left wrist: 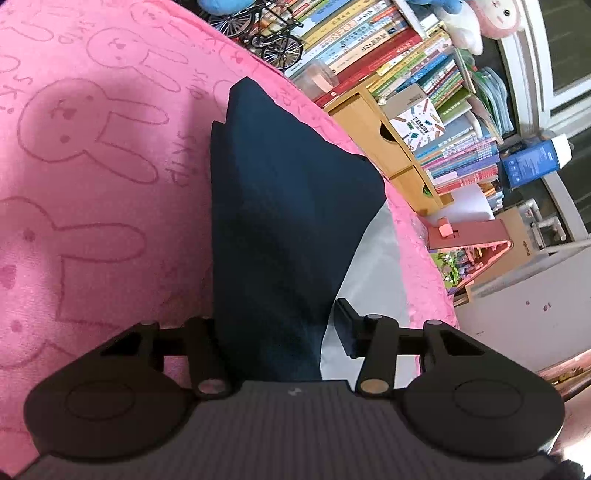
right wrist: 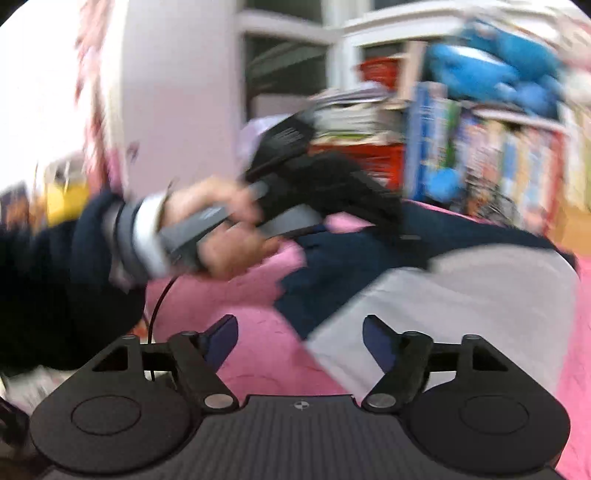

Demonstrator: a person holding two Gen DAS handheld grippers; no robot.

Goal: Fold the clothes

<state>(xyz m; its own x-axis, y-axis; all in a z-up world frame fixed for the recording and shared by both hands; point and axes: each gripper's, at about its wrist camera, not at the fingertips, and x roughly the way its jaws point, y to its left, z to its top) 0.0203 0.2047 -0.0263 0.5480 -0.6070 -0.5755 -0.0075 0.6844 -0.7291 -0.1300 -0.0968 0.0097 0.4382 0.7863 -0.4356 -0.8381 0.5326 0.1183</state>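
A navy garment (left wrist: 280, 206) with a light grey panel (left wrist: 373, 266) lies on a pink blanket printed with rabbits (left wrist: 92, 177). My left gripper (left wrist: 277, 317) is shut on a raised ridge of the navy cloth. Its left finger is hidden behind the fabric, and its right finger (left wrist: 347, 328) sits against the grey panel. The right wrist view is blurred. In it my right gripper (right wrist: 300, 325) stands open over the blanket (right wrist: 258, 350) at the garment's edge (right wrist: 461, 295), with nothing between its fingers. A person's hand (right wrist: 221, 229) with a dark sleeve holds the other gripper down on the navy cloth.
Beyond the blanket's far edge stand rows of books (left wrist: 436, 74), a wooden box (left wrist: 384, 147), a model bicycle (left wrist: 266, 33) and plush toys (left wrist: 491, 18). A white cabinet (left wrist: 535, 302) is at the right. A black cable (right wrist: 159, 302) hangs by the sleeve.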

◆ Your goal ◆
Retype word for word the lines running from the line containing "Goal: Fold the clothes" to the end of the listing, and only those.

◆ Answer below ◆
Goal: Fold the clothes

<state>(xyz m; its own x-axis, y-axis; all in a z-up world frame fixed for the recording and shared by both hands; point and axes: each gripper's, at about its wrist camera, not at the fingertips, and x roughly the way its jaws point, y to its left, z to its top) 0.0203 0.2047 -0.0263 0.5480 -0.6070 -0.5755 -0.0075 0.6844 -0.7291 -0.1300 -0.0968 0.0097 0.4382 0.7863 -0.4356 -0.8381 0.5326 0.1183</state>
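A navy garment (left wrist: 280, 206) with a light grey panel (left wrist: 373, 266) lies on a pink blanket printed with rabbits (left wrist: 92, 177). My left gripper (left wrist: 277, 317) is shut on a raised ridge of the navy cloth. Its left finger is hidden behind the fabric, and its right finger (left wrist: 347, 328) sits against the grey panel. The right wrist view is blurred. In it my right gripper (right wrist: 300, 325) stands open over the blanket (right wrist: 258, 350) at the garment's edge (right wrist: 461, 295), with nothing between its fingers. A person's hand (right wrist: 221, 229) with a dark sleeve holds the other gripper down on the navy cloth.
Beyond the blanket's far edge stand rows of books (left wrist: 436, 74), a wooden box (left wrist: 384, 147), a model bicycle (left wrist: 266, 33) and plush toys (left wrist: 491, 18). A white cabinet (left wrist: 535, 302) is at the right. A black cable (right wrist: 159, 302) hangs by the sleeve.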

That is the complete output.